As a woman who spent two months backpacking Europe alone and about six months planning it, I know all about the information a person embarking on such a journey can receive from frightened friends and relatives. Before I left for my trip I heard some of the most terrifying stories of what could happen to me if I set out to Europe by myself that it made me almost not want to go. However, I always kept in mind that most of these people had ever backpacked before, let alone been to Europe, so what made them qualified to give me such negative advice?
Here are some of the crazy things I was told, along with what the reality of the situation is.
Haven’t You Ever Seen the Movie “Hostel”?
First of all, I would just like to comment that this movie has a lot more to do with sick, twisted ways to torture people than really giving a person any insight into hostels. Hostels are a backpacker’s home-away-from-home. I have not only stayed at them in Europe but also in many other countries, and would choose a hostel over a hotel for traveling any day. For the most part, hostels are affordable, clean, and safe. In most of the hostels I stayed in there is some sort of security measures taken to keep people out, whether it be security staff, an alarm code, or special keys.
Also, the social nature of hostels allows travelers to easily meet other travelers. As someone who was traveling alone, it was extremely comforting to be able to just walk into a room of strangers and instantly have people to get food with, sight-see with, or go for drinks with. In fact, many of the people I made friends with at hostels I have stayed in close contact with, traveling to other places to see one another and planning trips together.

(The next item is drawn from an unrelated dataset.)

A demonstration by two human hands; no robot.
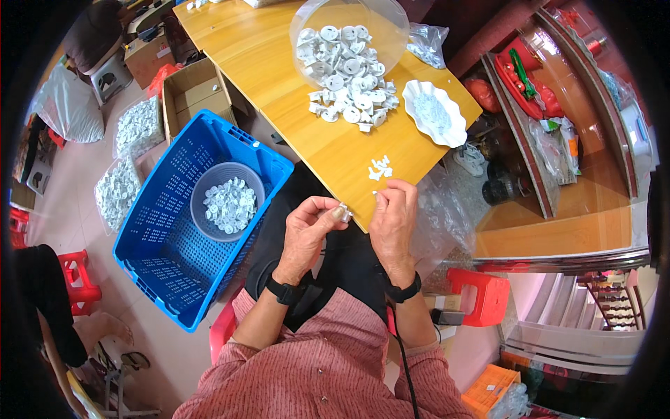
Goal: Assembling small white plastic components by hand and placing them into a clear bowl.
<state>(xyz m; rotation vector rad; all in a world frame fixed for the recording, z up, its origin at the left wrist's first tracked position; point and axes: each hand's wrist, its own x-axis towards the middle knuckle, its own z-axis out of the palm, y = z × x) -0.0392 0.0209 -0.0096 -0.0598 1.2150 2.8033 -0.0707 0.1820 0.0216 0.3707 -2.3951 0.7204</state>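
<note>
Over the table's near corner, my left hand point(307, 230) is closed on a small white plastic part point(345, 215), gripped between thumb and fingers. My right hand point(393, 223), just to the right, pinches a tiny white piece point(375, 192) at its fingertips. A few small white pieces point(380, 167) lie on the wooden table point(293, 119) beyond that hand. Farther back, a pile of round white plastic parts point(356, 98) spills from a tipped clear tub point(302, 35). Beside it, a scalloped white dish point(453, 135) holds many tiny clear or whitish pieces.
Left of my legs, a blue crate point(153, 279) contains a round grey bowl point(202, 223) of white parts. Behind it stand an open cardboard box point(174, 105) and bags of white parts point(118, 192). Red stools point(481, 297) and wooden shelving point(516, 140) flank the space. A person point(91, 35) sits far left.
</note>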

Women Are Extremely Vulnerable
I am not going to lie and say that traveling alone was always easy. But while I sometimes felt unsure or awkward in certain situations being by myself, like when I was unsure of a train stop or how to get somewhere, I rarely felt unsafe. Obviously, you should never walk in dark, desolate areas alone or go out and get wasted at a bar when you are by yourself. However, if you use your head and act responsibly you will stand a good chance of making it through your trip safe and sound.
One thing I will mention is that in terms of crime many parts of Europe are big on petty theft. Just be sure to watch your money and belongings closely. Do not let this deter you from making the trip, though. Instead, take comfort that you can still have safe travels even with a stolen watch.
Don’t You Remember the Movie “Taken” Where the Girls Were Abducted and Sold to Be Sex Slaves?
While I admit that this was an excellent film it is important to keep the things that we see in perspective. This could happen anywhere, including in your home country. Do not give people your personal information or tell your deepest secrets to a stranger. At the same time, do not let a situation from a movie that will most likely not happen to you stop you from experiencing the places you are visiting and meeting new people.
Talking to Strangers is Dangerous
Again, it is all about being aware of your surroundings and using your head. Do not do anything you would not do at home and use your best judgment. However, if someone you have just met at your hostel invites you for a drink or you meet someone friendly at a local shop allow yourself to make new friends and have new experiences. I met the friendliest man who owned a gelato shop Germany. After some small talk, I ended up sitting with him and talking with him about Germany for hours. Not only did I learn a lot about the place I was visiting, I also got free gelato! Furthermore, I met another traveler at my hostel in Amsterdam and ended up in a long-distance relationship with him after we really hit it off and had a great time sightseeing and traveling together. The people you meet along your travels with make a huge impact on how you remember your trip.
Europeans Hate Americans
While I will admit that there are many negative opinions that exist about Americans all over the world, do not think that people will cause you harm or spit at you for where you come from. People will still be interested to learn about places that are foreign to them. Moreover, it gives you a good starting point to start a discussion about the good quality traits that exist about Americans. During my experience backpacking through Europe, I never felt threatened because of where I was from and actually received many compliments about what a “nice American” I was.
Of course, bad things can happen when backpacking Europe alone. However, bad things can happen anywhere. As a person born and raised in New York, I find it ironic that my parents would tell me of how dangerous they had heard some places to be and how I should not ever talk to strangers. For one, anytime I have ever traveled outside of the country I have been asked about how dangerous New York is. Furthermore, you obviously need to be careful no matter where you are, however, a major part of the backpacking experience is talking to strangers.
My advice? Do not let people talk you out of backpacking Europe, with friends or alone, if it is something you want to do. It is a truly worthwhile experience that you will never forget with the rewards outweighing the risks.